Task details: The word "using" may appear in some lines of the data; copy every such line.

Saved data entries:
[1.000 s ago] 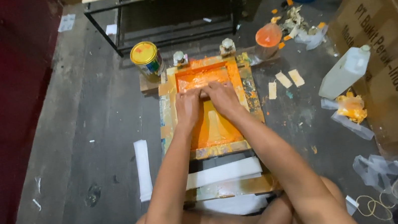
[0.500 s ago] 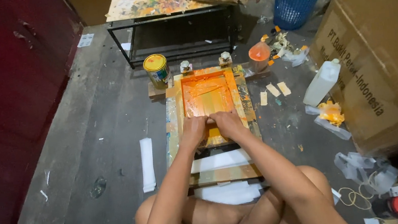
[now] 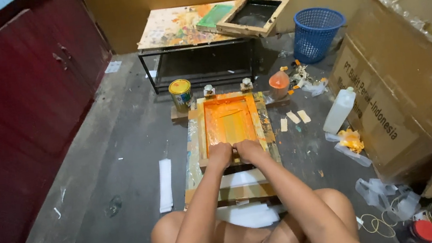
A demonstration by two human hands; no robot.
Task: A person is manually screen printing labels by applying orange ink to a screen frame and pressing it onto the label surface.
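Two hands, my left hand (image 3: 219,154) and right hand (image 3: 248,150), are closed side by side on a squeegee at the near end of the orange-inked printing screen (image 3: 229,122), lying on the floor (image 3: 122,166) before my knees.

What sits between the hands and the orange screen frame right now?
Nothing visible. The left hand and right hand rest side by side at the near edge of the orange screen frame; what they grip beneath is hidden.

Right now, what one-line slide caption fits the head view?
Seated on the floor, left hand and right hand press together at the near edge of an orange-inked wooden printing frame, yellow paint can beyond.
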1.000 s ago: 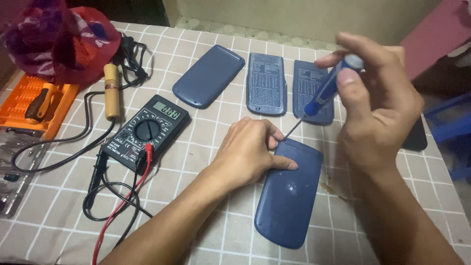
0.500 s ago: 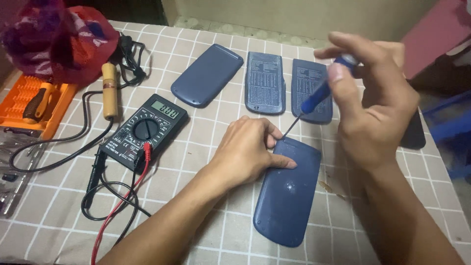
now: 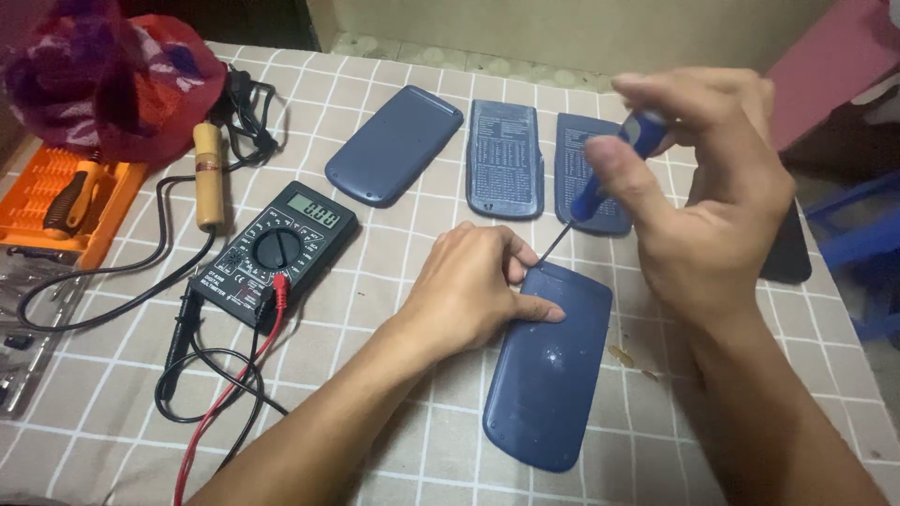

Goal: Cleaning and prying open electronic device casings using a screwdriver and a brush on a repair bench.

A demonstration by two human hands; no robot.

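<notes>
Checked cloth [image 3: 656,394], screwdriver [image 3: 609,173] tip behind left hand [image 3: 469,295].

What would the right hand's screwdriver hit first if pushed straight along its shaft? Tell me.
The right hand holds a blue screwdriver angled down-left. Its tip sits at the top edge of the near calculator, beside the left hand fingers. That edge would likely be met first; depth is unclear.

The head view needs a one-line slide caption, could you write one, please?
Left hand steadies a blue calculator while right hand sets a screwdriver at its top edge.
</notes>
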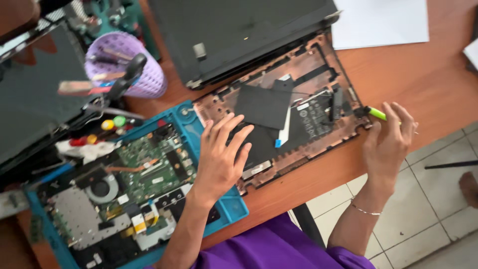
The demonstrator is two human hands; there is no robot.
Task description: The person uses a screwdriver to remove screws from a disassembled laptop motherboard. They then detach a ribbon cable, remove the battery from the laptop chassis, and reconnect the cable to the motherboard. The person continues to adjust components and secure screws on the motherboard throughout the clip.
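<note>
My left hand (pixel 221 154) lies flat with fingers spread on the opened laptop base (pixel 298 65), pressing on its black inner cover near the left edge. My right hand (pixel 391 142) is closed around a tool with a bright green handle (pixel 377 113), whose tip meets the right edge of the laptop base. The base is a brown-orange shell with black sheets, a label and cables inside.
A green motherboard with fan (pixel 124 184) rests on a blue work mat (pixel 231 206) at the left. A purple mesh cup (pixel 144 74) holds tools behind it. A dark laptop lid (pixel 239 30) and white paper (pixel 383 20) lie at the back. Tiled floor (pixel 428 209) shows past the table edge.
</note>
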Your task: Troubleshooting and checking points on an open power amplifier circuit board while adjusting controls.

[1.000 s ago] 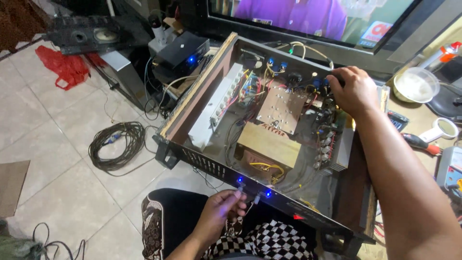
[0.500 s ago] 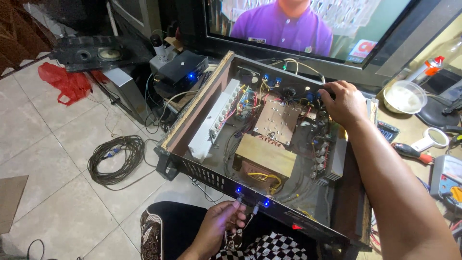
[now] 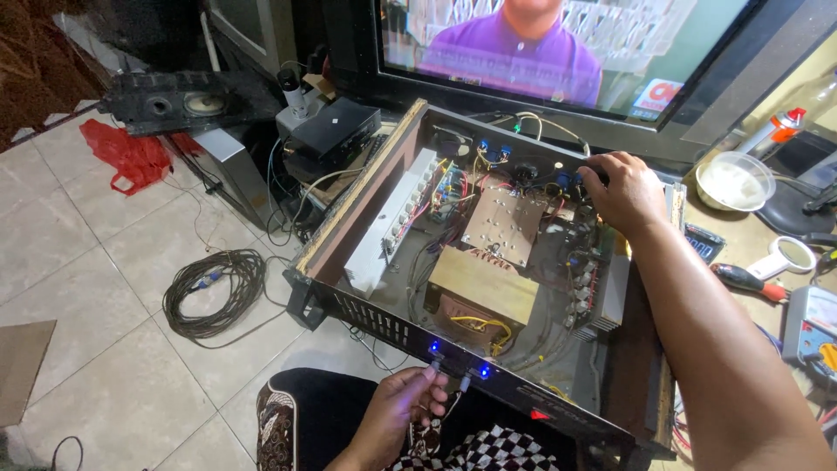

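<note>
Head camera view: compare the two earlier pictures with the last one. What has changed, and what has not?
The left hand has crept up to the amplifier front panel, fingertips now at a knob beside the blue lights. The right hand stays on the rear edge. The amplifier and cable coil have not moved; only the camera shifted.

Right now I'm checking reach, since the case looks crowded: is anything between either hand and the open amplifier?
Nothing visible. The left hand already has its fingertips at the front-panel knobs of the amplifier. The right hand rests on the rear edge, among wires.
</note>
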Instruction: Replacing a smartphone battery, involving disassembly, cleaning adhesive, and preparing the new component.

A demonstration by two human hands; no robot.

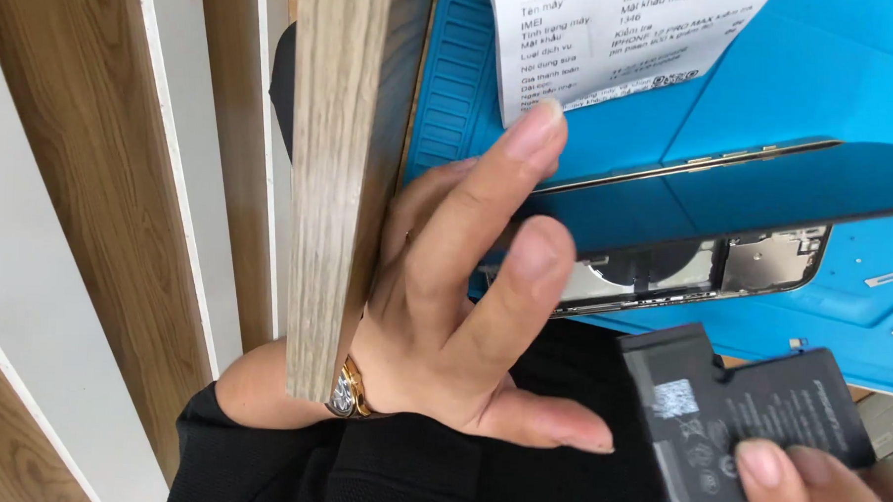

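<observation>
Here we pinch a black battery (747, 420) in our right hand (814, 487), while our left hand (454, 311), fingers spread wide, steadies the opened phone (693, 265).

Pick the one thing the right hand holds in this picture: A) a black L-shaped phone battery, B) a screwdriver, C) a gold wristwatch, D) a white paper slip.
A: the right hand pinches the black L-shaped battery at its lower edge, while the white paper slip lies on the blue mat.
</observation>
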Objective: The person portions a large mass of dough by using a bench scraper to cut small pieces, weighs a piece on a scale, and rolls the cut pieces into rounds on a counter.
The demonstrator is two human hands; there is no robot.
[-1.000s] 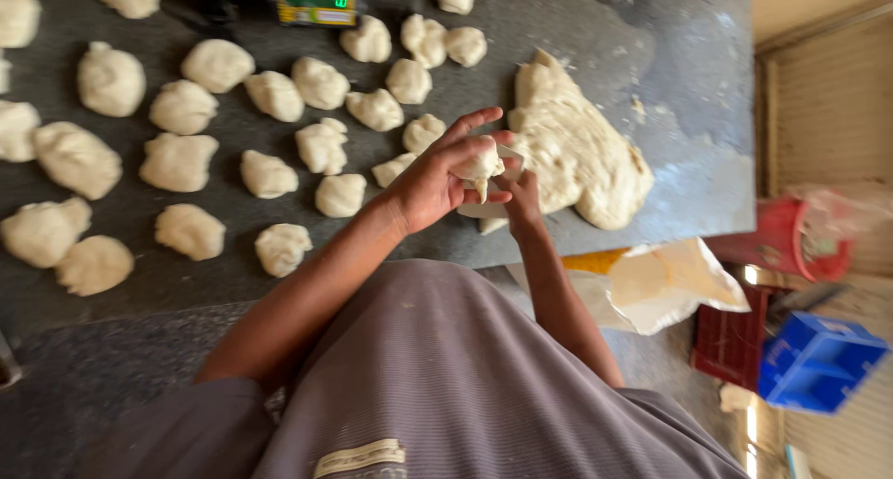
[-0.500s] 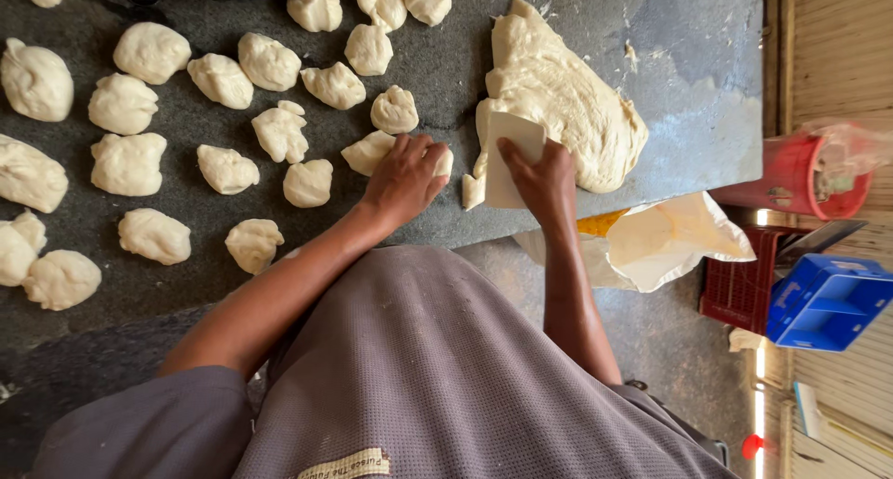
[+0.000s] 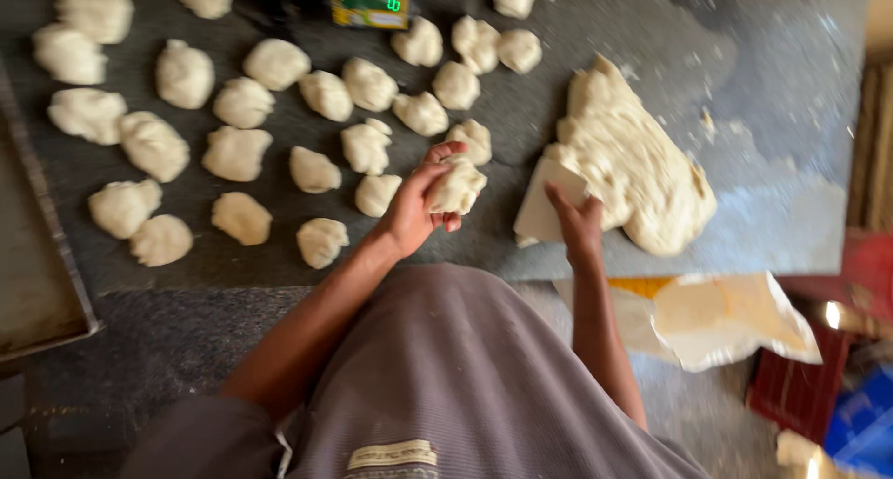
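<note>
You are in a bakery work area: dark floured counter, one big dough mass, rows of portioned dough balls, a digital scale, a metal tray, crates on the floor.

Person seen from above, head camera. Wears a loose grey-brown garment with a fine woven or ribbed texture, faint lengthwise lines in the cloth. A pale rectangular label is sewn on at the garment's lower middle, near the bottom edge of the view; its print is too blurred to make out. Left of the label, a short sleeve of the same cloth ends above the elbow. Both forearms bare. Left hand and right hand, above the garment: no gloves, rings or watch visible.
</note>
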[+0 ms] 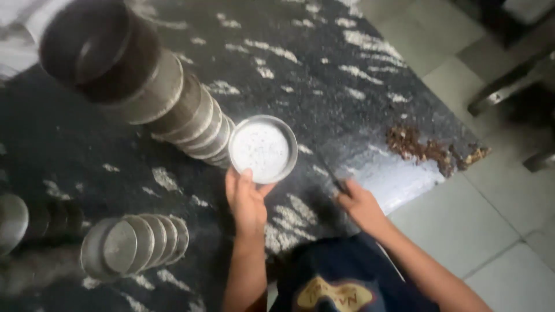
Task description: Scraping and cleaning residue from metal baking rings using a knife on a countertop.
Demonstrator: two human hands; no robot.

Finished task:
Goal: Cleaning and prying open electronic device casings using a screwdriver and a brush on a repair bench.
Objective: The person portions a large mass of dough by using a bench scraper to cut small pieces, weighs a piece on a scale, and rolls the cut pieces into rounds on a counter.
Task description: Scraping and cleaning residue from metal baking rings using a knife on a countertop.

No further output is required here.